Mar 20, 2011
ELW

Myths and Facts About Early Childhood Education & Quality Rating Systems (QRSs)

1.       Myth:  50% of Minnesota children enter school not ready to learn.

FACTS:  The studies done by the Department of Education show that only 3-10% of children are not showing the outcome being measured at all.  The rest are proficient or in process.  The Department also said that purpose of the kindergarten readiness scores are to be a snapshot in time and should not be used as composite ready or not ready score and that doing so can have negative consequences. The assessment also tests the arts and social, emotional issue, which are subjective and not assessed in K-12 students.  (See Quotes and References Regarding the Kindergarten Readiness Assessment for details).

“Spending money on advertising that attempts to scare the public and brand children as failures before the age of 5 does a disservice to families and to the good work of those in the field of school readiness.” – Commissioner Alice Seagren, Pioneer Press, February 5, 2006, emphasis added

2.       Myth:  Quality rating systems like Parent Aware in Minnesota provide accountability and improve childcare program quality and childhood outcomes like closing the achievement gap.

FACT:  Evaluations of Parent Aware in Minnesota, other QRSs and national research all admit that QRSs do none of these things (See Evidence on Effectiveness of Quality Rating Systems for details and more quotes):

“The design does not permit us to determine if Parent Aware causes outcomes for programs, parents, or children. We can look at patterns of associations, but causation cannot be determined.” (Parent Aware Third Year Review, MELF, November 2010, PowerPoint, p. 9, emphasis added)

3.       Myth:  QRSs like Parent Aware are popular with providers and parents and are easily and fairly implemented.
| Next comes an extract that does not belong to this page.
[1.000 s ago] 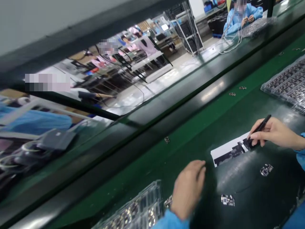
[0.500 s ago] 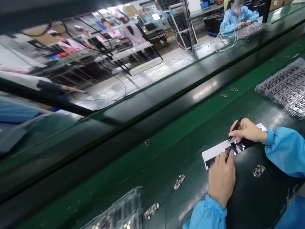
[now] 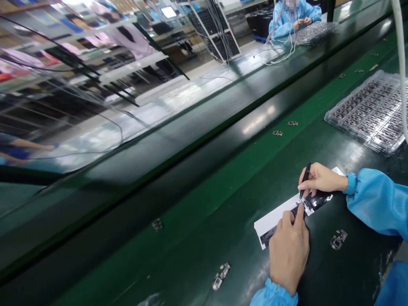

FACTS: According to the Parent Aware third year evaluation, only 14% of the eligible programs in the pilot project participated.  It was skewed heavily toward large center providers making small family programs have to compete against large corporate centers.  Two thirds of the programs received the highest 4 star rating automatically, a free pass.  Providers complained that the rules of the system shifted.  (See Evidence on Effectiveness of Quality Rating Systems for details).  This automatic 4-star rating is especially problematic for Head Start Programs, which have been found to be both ineffective in general, harmful to the math skills of three year olds and fraudulent in national and federal government evaluations.  During the third year evaluation of the Parent Aware pilot project, the number of parents with children in Parent Aware rated programs who had even heard of Parent Aware had increased only from 20% to 25%.

4.       Myth:  Parent Aware is voluntary for providers and not an expansion of government.

FACTS: Given the terrible economy, providers will be pressured to accept all of the hoops and mandates required in Parent Aware to get funding and referrals to stay competitive in the marketplace.  It will be voluntary just as Minnesota accepting the common core national standards was voluntary to receive a Race to the Top grant or passing a mandatory seatbelt law was voluntary for federal transportation funding.  Parent Aware requires state approved curriculum and assessments and sets up government controlled regions that correspond to the governor’s workforce development regions. This is an enormous expansion of government.

5.       Myth:  Early childhood programs have a high return on investment and help to close the achievement gap.

FACTS: If early childhood programs provided the 700-1800% returns that proponents claimed, every venture capitalist in the nation would be flocking to invest in them, instead of them continuing to be heavily subsidized by government and bringing us this increasing effort for government to control them.  In addition, whatever gains these programs produce in kindergarten readiness, however nebulously that is defined; there is no evidence that they produce long-term gains in academic achievement.  In fact, there is significant evidence that they are associated with significant academic and emotional harm. (See Studies on Effectiveness of Early Childhood Programs and Preschool Actually Harms Reading Achievement for more details).